Is opening multiple Matlab engines slow?
Show older comments
I am running C++ code on a Linux server with 48 CPU's. In C++, I create up to 45 threads in a for loop using "#pragma omp parallel for". Each of the the threads create a pointer to a Matlab engine, pass in some variables, run a Matlab function, free up the memory, and close the engine.
If I run the snippet of code with a single thread, it takes <20 seconds to run. With 45 threads (ideally running on 45 separate CPU's), I would expect it to also take ~20 seconds to run. Instead, it takes ~10 minutes to run.
As I watch the gnome-system-monitor, I see bursts of activity when all cores are running at full throttle. (I've setup print statements to show that it is actually getting work done in Matlab as well.) But in between these bursts of activity, there are large swaths of time (i.e. minutes) where all CPU's report 0% activity.
In the C++ code below, I've set up print statements to see where the threads are at when they report 0% activity. Sometimes it happens during engOpen(). More often, it happens near engClose(). When the CPU's appear to hang, the first one might complete engOpen() after a few seconds whereas the last one might take several minutes. For engClose(), the first one might complete after a few seconds to several minutes. The last one can take up to 10 minutes. Throughout these "down times", nearly all the CPU's report 0% activity.
Why is it taking so long? Is there something inherently bad with opening up multiple Matlab engines?
A few other relevant notes:
- I open up multiple engines because the variable names used in the function are the same for each thread. If each thread used the same Matlab engine, their variables would conflict.
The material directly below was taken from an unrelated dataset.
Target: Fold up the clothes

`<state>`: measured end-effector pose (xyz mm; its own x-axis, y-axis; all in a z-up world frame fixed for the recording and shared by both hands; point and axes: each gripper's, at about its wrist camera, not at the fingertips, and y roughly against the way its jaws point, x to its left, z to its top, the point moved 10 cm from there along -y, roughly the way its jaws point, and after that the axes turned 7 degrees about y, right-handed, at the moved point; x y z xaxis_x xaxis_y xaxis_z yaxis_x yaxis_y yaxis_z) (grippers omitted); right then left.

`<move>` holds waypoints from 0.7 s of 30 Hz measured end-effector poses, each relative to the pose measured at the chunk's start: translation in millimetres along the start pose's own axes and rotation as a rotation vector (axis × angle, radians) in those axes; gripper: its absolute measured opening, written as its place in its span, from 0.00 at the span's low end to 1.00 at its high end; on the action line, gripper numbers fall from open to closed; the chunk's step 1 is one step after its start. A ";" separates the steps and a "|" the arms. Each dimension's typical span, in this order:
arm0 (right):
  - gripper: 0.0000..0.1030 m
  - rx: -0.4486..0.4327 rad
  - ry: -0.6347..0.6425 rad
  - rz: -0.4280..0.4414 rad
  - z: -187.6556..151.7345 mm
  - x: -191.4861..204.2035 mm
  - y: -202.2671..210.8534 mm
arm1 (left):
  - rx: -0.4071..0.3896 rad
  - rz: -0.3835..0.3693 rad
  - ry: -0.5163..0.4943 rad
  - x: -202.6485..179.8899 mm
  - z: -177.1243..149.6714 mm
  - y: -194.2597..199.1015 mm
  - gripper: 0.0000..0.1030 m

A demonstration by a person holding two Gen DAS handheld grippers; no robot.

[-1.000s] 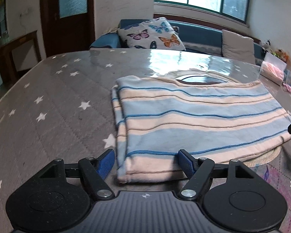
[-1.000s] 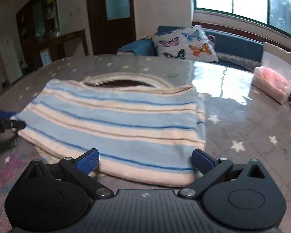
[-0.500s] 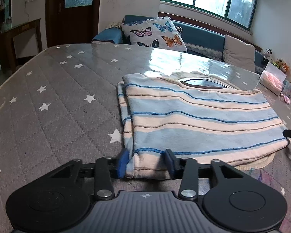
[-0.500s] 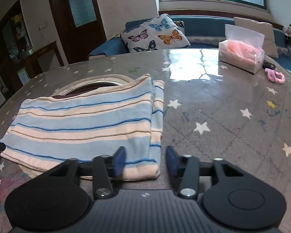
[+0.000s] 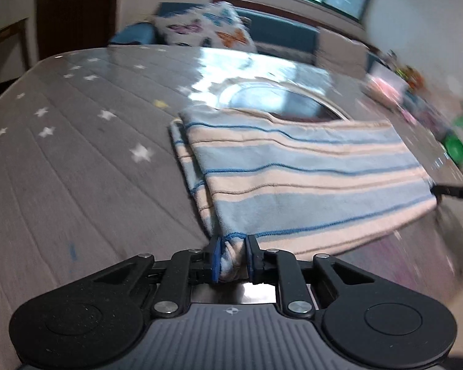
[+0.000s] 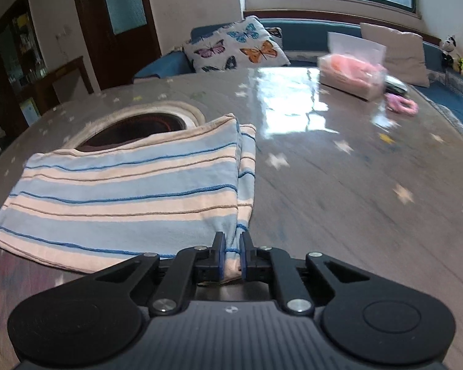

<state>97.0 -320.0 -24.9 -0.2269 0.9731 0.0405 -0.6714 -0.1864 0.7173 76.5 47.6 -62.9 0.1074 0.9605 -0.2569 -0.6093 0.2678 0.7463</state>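
A folded garment with light blue and cream stripes (image 5: 308, 178) lies on the grey star-patterned table (image 5: 77, 169). My left gripper (image 5: 233, 257) is shut on the garment's near left corner, which bunches between the blue pads. My right gripper (image 6: 231, 257) is shut on the near right corner of the same garment (image 6: 123, 197). The near edge is lifted a little off the table. The right gripper's tip (image 5: 453, 191) shows at the far corner in the left wrist view.
A round opening with a cream rim (image 6: 139, 123) sits in the table behind the garment. A clear box of pink items (image 6: 352, 75) and a pink hair tie (image 6: 401, 104) lie at the table's far right. A green object (image 5: 455, 149) lies near the right edge.
Both grippers have closed from wide open onto the garment's two near corners. The corners now bunch between the pads and the near edge has risen slightly.
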 end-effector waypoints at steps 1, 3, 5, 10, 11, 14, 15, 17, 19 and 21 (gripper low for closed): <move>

- The Matlab function is simple. It checks to see if a file exists. If it does, it opens it and checks to see if the data dimensions are correct. Then it returns.
- I've watched the RAM during this process. It's low (around ~10% full) so I don't suspect that is a problem.
- I've attempted to force Matlab to use a single thread (since I multithread in C++). I've tried doing this two different ways:
- I call engOpen("") with no input parameters and then put this line in the Matlab function: "maxNumCompThreads(1)"
- I call engOpen("matlab -nodesktop -nosplash -singleCompThread") and comment out the "maxNumCompThreads(1)" command in the Matlab function.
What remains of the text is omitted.